Directions for this task:
Reproduce the material below only from the line with "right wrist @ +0" to the line with "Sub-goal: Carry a", both included, keeping each line exact and dropping the pictures.

── Given entries ──

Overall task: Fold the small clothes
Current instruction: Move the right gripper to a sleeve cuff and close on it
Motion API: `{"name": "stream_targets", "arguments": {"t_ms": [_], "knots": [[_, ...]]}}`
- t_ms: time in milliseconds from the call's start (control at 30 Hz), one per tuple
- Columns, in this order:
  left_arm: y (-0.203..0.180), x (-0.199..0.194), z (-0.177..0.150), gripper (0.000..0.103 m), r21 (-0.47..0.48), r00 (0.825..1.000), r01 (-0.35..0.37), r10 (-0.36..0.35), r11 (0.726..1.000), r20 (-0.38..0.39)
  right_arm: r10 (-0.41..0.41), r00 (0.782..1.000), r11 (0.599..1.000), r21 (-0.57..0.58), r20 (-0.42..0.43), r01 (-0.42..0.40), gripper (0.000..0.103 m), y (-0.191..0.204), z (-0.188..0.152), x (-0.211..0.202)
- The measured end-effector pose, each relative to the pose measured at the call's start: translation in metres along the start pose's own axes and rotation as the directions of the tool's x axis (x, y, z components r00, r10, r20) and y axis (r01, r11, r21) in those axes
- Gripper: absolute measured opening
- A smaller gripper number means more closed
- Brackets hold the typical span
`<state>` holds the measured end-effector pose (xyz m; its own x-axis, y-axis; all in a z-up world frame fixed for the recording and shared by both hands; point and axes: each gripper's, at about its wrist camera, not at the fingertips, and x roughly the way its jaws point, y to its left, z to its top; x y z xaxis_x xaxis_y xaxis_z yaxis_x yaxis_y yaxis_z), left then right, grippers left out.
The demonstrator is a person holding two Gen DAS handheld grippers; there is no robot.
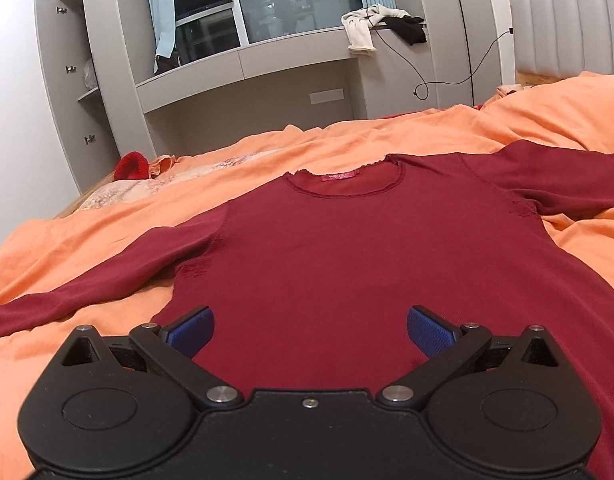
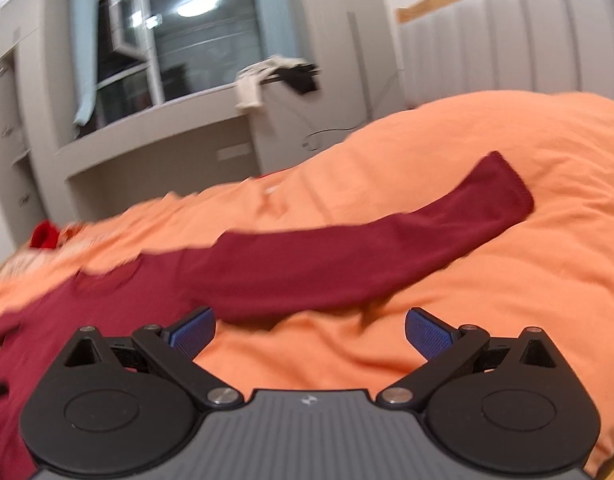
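With the dark red top point(image 1: 327, 248) spread flat on the orange bedding point(image 1: 107, 240) mid-frame, both the left gripper point(image 1: 310, 330) and right gripper point(image 2: 310, 330) hang wide apart and empty, so the right one would do best to pinch the sleeve point(image 2: 367, 256) stretching to the upper right near its cuff and carry it flat across the chest.

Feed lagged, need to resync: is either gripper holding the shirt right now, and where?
Nothing is held. The left gripper is open over the dark red shirt near its hem; the right gripper is open beside the sleeve.

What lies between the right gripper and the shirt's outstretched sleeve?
Only bare orange bedding, seen in the right wrist view: the open right gripper sits just short of the dark red sleeve, with nothing else between.
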<state>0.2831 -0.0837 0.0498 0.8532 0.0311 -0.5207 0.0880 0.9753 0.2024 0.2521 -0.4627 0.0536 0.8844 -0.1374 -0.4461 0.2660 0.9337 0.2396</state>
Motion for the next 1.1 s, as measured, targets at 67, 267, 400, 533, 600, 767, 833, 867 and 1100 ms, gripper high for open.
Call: {"name": "stream_targets", "arguments": {"t_ms": [67, 267, 400, 533, 600, 767, 833, 867, 1100], "knots": [[-0.002, 0.006, 0.003, 0.103, -0.007, 1.0, 0.0, 0.0, 1.0, -0.001, -0.019, 1.0, 0.999, 0.044, -0.011, 0.02, 0.103, -0.01, 0.006, 0.016], [-0.008, 0.021, 0.003, 0.103, -0.014, 1.0, -0.009, 0.009, 1.0, 0.004, -0.068, 0.998, 0.995, 0.074, 0.017, 0.066, 0.103, -0.038, -0.005, 0.042], [-0.006, 0.031, -0.003, 0.103, -0.042, 1.0, -0.005, 0.005, 0.999, 0.012, -0.099, 0.991, 0.994, 0.053, 0.091, 0.095, 0.103, -0.054, -0.013, 0.041], [-0.001, 0.034, -0.013, 0.103, -0.054, 1.0, -0.003, 0.002, 0.999, -0.004, -0.13, 0.98, 0.987, 0.114, 0.149, 0.114, 0.103, -0.074, -0.012, 0.04], [0.002, 0.033, -0.021, 0.103, -0.052, 1.0, -0.004, 0.004, 0.999, 0.0, -0.164, 0.97, 0.977, 0.166, 0.177, 0.135, 0.103, -0.086, -0.011, 0.041], [0.014, 0.034, -0.029, 0.103, -0.107, 1.0, 0.022, -0.024, 0.994, -0.02, -0.212, 0.942, 0.951, 0.277, 0.26, 0.138, 0.103, -0.109, -0.002, 0.048], [0.018, 0.036, -0.03, 0.103, -0.131, 0.999, 0.031, -0.035, 0.991, -0.033, -0.217, 0.943, 0.952, 0.269, 0.252, 0.147, 0.103, -0.115, 0.006, 0.058], [0.019, 0.037, -0.03, 0.103, -0.141, 0.998, 0.034, -0.04, 0.989, -0.038, -0.225, 0.944, 0.951, 0.264, 0.243, 0.159, 0.103, -0.117, 0.011, 0.065], [0.02, 0.039, -0.032, 0.103, -0.144, 0.998, 0.035, -0.042, 0.989, -0.045, -0.308, 0.93, 0.909, 0.349, 0.202, 0.225, 0.103, -0.128, 0.032, 0.101]]}}
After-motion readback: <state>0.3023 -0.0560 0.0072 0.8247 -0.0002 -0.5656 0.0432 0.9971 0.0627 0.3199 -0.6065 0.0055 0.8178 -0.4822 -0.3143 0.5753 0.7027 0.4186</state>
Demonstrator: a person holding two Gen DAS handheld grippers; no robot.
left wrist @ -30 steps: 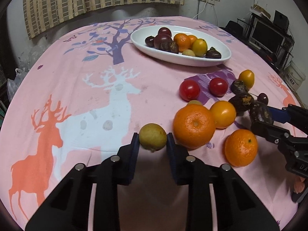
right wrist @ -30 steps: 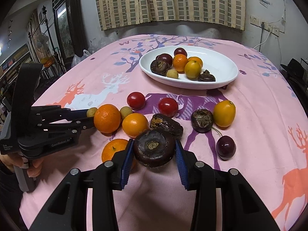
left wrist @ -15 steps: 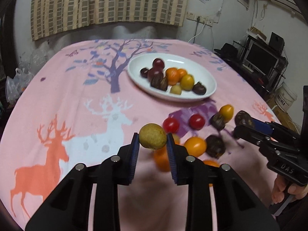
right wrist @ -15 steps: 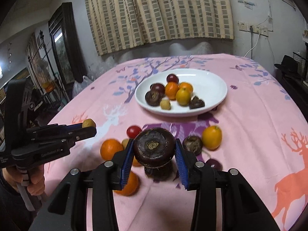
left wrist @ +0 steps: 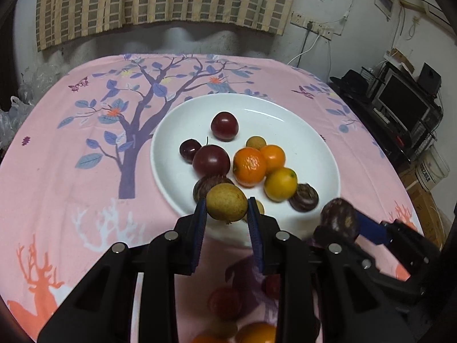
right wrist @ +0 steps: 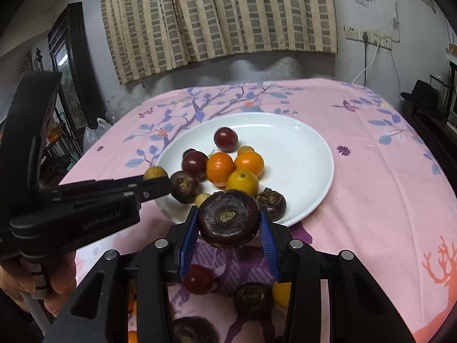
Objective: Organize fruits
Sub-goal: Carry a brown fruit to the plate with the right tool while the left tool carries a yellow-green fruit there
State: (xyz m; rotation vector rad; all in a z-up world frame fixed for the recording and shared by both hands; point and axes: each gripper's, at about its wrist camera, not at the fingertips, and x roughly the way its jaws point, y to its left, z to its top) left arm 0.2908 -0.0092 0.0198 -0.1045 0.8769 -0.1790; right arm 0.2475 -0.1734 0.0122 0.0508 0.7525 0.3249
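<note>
Holding a small yellow-brown round fruit (left wrist: 226,203) and a dark purple flat fruit (right wrist: 229,219), both tongs (left wrist: 225,220) (right wrist: 228,237) hover by the half-filled white oval plate (left wrist: 308,140); more fruits (right wrist: 253,300) wait on the pink worktop (right wrist: 385,200).

Tablecloth (left wrist: 71,171), pink, printed: 1.
Plate (left wrist: 314,143), white, oval, toward the far edge of the tabletop: 1.

On the plate:
- dark red round fruits (left wrist: 224,125): 3
- orange and yellow-orange citrus (left wrist: 250,167): 3
- dark brown wrinkled fruits (left wrist: 304,197): 2
- small tan fruits (left wrist: 256,142): 2, one half hidden

Grippers: 2.
- left gripper (left wrist: 226,209) clamps 1 tan fruit (left wrist: 227,201)
- right gripper (right wrist: 228,224) clamps 1 dark brown fruit (right wrist: 228,217)

Loose on the cloth by the near edge, blurred and partly hidden:
- red fruits (left wrist: 224,303): 2
- dark brown loose fruits (right wrist: 252,300): 2
- yellow-orange loose fruit (right wrist: 281,294): 1
- orange loose fruits (left wrist: 255,333): at least 2; a fuller count cannot be told
</note>
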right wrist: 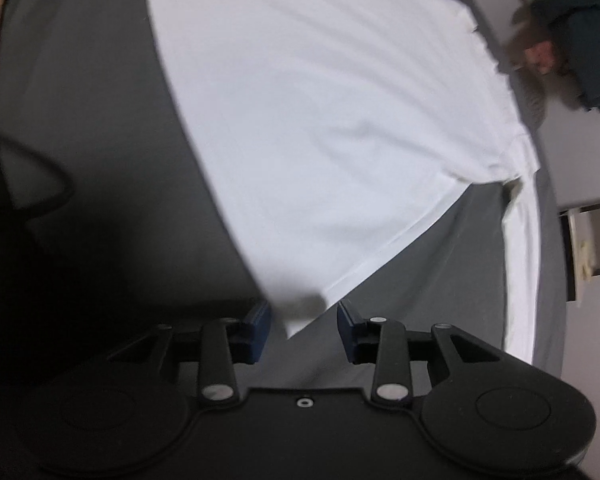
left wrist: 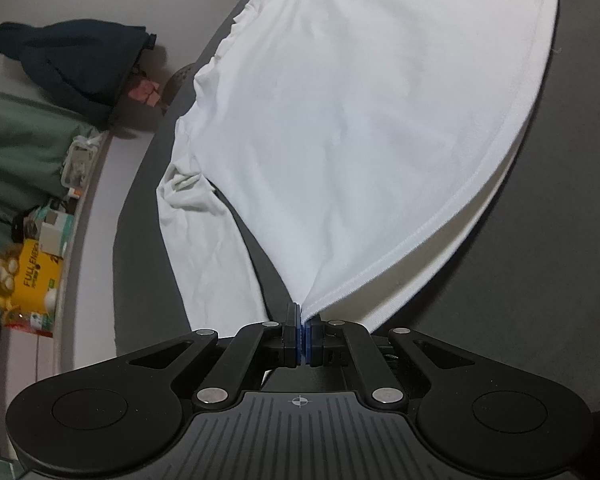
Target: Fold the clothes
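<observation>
The left gripper [left wrist: 303, 322] has its 2 blue-padded fingers [left wrist: 299, 332] pressed together on a corner of the white garment [left wrist: 340, 120], pinching the hem where it comes to a point. From that pinch the cloth fans away from the gripper, lifted slightly at the corner, with its stitched hem [left wrist: 440, 224] curving off to the right and a sleeve [left wrist: 204, 216] lying crumpled on the left.

The right gripper [right wrist: 304, 322] stands with its jaws apart. Another corner of the white garment [right wrist: 320, 120] lies in the gap between the blue pads [right wrist: 260, 320]; the pads do not press on it, though the cloth's edge runs close to the left-hand pad. This view is blurred, so contact there cannot be told for certain.

The garment is spread across a dark grey surface [left wrist: 540, 240], which shows on both sides of it. Beyond the grey surface's far edge a dark blue garment [left wrist: 72, 60] sits in a heap on a lighter surface. Further left are green fabric [left wrist: 16, 140], a yellow box [left wrist: 32, 276] with printed lettering and some small clutter beside it. In the right wrist view a black sleeve [right wrist: 4, 240] fills the lower left.
</observation>
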### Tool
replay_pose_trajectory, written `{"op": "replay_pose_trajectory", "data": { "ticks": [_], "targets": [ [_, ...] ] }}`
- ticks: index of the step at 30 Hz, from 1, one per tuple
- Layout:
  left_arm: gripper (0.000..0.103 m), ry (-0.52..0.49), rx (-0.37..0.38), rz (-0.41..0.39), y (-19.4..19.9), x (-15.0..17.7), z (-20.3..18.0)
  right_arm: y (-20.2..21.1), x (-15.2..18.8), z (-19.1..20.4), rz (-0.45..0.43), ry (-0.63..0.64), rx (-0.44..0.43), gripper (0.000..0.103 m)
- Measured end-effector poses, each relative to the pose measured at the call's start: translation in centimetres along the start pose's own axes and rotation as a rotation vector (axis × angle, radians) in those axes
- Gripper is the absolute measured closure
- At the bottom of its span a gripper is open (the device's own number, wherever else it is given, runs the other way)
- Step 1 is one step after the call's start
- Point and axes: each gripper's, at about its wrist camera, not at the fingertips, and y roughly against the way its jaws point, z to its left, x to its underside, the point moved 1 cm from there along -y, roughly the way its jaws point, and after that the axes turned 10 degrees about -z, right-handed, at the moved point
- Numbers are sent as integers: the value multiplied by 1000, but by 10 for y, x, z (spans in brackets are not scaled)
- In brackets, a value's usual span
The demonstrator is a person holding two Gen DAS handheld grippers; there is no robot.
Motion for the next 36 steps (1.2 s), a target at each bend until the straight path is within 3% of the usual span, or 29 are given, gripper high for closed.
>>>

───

Answer section:
right wrist @ +0 steps: 
Objective: Organize fruits
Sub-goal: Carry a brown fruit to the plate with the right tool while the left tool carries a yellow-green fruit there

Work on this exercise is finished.